» **GIVEN MATERIAL**
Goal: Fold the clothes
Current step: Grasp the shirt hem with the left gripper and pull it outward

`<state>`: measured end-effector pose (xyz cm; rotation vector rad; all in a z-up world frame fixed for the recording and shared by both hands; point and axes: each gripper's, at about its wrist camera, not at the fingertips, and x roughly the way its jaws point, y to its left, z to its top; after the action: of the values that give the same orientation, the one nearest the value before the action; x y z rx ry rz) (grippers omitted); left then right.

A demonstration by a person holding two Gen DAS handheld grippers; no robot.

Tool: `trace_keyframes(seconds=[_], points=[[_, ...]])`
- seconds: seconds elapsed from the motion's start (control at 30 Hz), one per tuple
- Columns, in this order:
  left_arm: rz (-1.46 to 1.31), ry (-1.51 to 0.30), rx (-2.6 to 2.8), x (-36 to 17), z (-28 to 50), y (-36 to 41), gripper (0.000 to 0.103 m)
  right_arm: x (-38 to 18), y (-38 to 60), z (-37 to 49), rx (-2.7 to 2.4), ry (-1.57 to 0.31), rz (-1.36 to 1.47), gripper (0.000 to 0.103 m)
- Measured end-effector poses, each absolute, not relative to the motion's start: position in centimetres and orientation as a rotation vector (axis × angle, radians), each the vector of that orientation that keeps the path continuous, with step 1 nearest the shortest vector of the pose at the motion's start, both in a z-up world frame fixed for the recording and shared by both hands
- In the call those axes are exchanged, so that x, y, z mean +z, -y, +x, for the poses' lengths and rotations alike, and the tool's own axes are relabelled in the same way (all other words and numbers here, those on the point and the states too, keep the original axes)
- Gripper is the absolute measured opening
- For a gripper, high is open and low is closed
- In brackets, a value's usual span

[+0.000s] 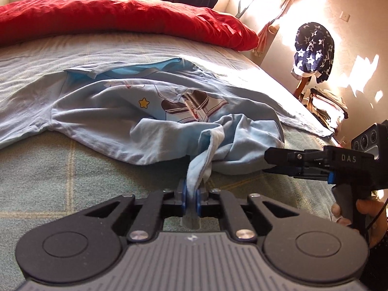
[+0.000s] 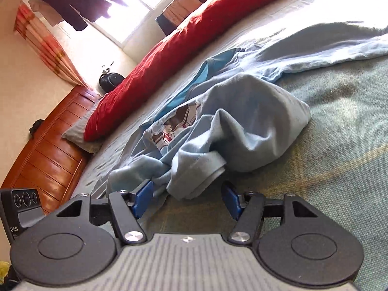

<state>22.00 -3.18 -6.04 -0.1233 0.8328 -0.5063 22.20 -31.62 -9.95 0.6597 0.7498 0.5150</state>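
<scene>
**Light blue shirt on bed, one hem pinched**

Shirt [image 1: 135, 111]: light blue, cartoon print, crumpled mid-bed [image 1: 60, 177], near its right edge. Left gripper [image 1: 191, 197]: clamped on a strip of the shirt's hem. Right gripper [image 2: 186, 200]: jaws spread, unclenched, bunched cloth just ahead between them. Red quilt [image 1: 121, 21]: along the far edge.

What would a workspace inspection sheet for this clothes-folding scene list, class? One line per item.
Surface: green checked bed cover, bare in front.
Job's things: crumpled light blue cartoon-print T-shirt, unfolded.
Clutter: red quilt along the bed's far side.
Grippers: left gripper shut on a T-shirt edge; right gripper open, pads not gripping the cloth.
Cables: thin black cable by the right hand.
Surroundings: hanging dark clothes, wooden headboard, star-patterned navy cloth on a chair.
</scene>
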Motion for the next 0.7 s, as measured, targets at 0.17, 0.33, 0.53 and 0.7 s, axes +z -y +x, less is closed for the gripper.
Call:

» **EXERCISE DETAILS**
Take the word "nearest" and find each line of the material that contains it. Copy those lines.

» **EXERCISE RESULT**
`<state>`: measured end-effector pose (xyz cm; rotation vector rad; all in a z-up world frame fixed for the recording and shared by both hands; point and axes: each gripper's, at about its wrist camera, not at the fingertips, and x roughly the way its jaws point, y to its left, z to its top; after the action: of the values that give the same orientation, the one nearest the value before the action; x y z rx ry rz) (grippers omitted); left then right.
- Measured end-effector poses, each absolute, not relative to the motion's start: position in centimetres and orientation as a rotation vector (axis × angle, radians), each the vector of that orientation that keeps the path continuous, with step 1 nearest the shortest vector of the pose at the motion's start, both in a z-up world frame fixed for the recording and shared by both hands

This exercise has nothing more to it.